Hard tech isn’t something that seed and angels have exactly shied away from in the past. Life sciences startups, which are well-known for their long development cycles, have traditionally snagged a good-sized share of seed-stage dollars. Hardware, medical devices, space tech and other areas known for long exit timelines have also been popular with the angel crowd.
Yet a rising profile for hard tech may indicate investors’ interest diminishing in quick-to-market, consumer-facing startups that proliferated amid the rise of the app economy.
It’s a brutally Darwinian business: most companies fail, successful ones get diluted and exits commonly take a decade or more.
“I sense we’re nearing a saturation point when it comes to startups with mass consumer appeal, like social sharing apps, ride sharing, as well as fintech and adtech,” Cahill told Crunchbase News. “Yet in industries such as transportation, clean-tech, waste collection, and even publishing, I’m extremely excited by what I’m seeing and by the volume of opportunities.”

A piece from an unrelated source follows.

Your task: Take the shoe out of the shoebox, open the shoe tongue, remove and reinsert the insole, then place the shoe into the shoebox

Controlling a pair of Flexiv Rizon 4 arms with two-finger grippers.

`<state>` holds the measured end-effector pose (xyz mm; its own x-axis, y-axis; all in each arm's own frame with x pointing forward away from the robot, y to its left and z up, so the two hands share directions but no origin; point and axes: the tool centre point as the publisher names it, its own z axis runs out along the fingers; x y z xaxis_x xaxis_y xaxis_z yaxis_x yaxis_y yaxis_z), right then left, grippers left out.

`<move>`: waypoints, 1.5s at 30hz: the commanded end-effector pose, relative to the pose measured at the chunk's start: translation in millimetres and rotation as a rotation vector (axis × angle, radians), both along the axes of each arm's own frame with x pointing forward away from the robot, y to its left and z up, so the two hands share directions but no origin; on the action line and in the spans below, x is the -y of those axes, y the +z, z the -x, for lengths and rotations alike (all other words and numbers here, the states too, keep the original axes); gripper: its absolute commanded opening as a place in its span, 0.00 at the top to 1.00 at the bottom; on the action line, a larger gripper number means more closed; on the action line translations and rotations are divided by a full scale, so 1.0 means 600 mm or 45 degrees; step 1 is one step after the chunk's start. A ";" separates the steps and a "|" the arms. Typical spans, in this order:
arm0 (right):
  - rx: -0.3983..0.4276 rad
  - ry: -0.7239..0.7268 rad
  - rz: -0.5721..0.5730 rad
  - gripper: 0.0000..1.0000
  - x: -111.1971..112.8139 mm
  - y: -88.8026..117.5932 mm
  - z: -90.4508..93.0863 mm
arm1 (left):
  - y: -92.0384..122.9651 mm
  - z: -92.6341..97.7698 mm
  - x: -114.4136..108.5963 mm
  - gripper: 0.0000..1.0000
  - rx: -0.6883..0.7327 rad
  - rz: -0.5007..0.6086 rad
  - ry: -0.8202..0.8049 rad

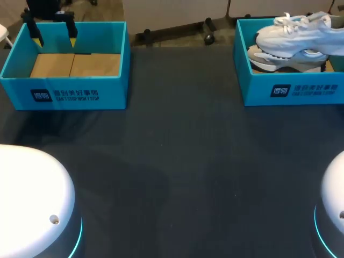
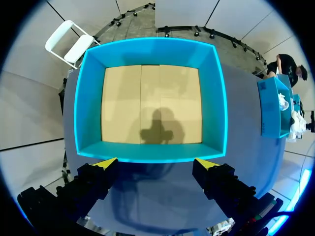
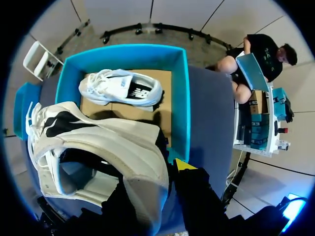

The Engine and McCune are two out of several seed investors that have raised a first-time fund in the past year. We put together a list of several here.
AI is under-hyped
Seed investors don’t seem to think AI is over-hyped. A lot of new seed funds list artificial intelligence as a core focus area. We counted at least a half-dozen North American ones this year. There are probably more.
“There’s definitely a timing element,” Loup’s Murphy says of AI investing. For Loup’s partners, the decision to start a seed fund now stemmed in large part from founders following Apple and other large-cap technology companies in their prior gig as analysts at Piper Jaffray. The big tech companies have been investing heavily in AI (as well as robotics and VR), and it’s reasonable to expect them to continue along these lines. That’s a sign of confidence in the sector and also means there are plenty of deep-pocketed acquirers.
Yet while seed investors are excited about the potential of artificial intelligence, they’re also skeptical about a lot of the self-described AI startups out seeking funding.
Founders, after all, have caught on that AI is an area that attracts more funding, says Eric Bahn, founding partner at Hustle Fund, a seed investor launched this year to focus on fast-moving, very early-stage startups. That’s led a number of companies to “attempt to backfill some sort of AI story, when they are actually not an AI company.”
It remains to be seen, of course, whether the currently sprouting crop of Midwestern, AI-enabled, hard technology startups will bear fruit for investors. As previously noted, most seedlings don’t make it. However, the ones that do could bring some game-changing technologies to the forefront, not just another app to make your shopping more convenient.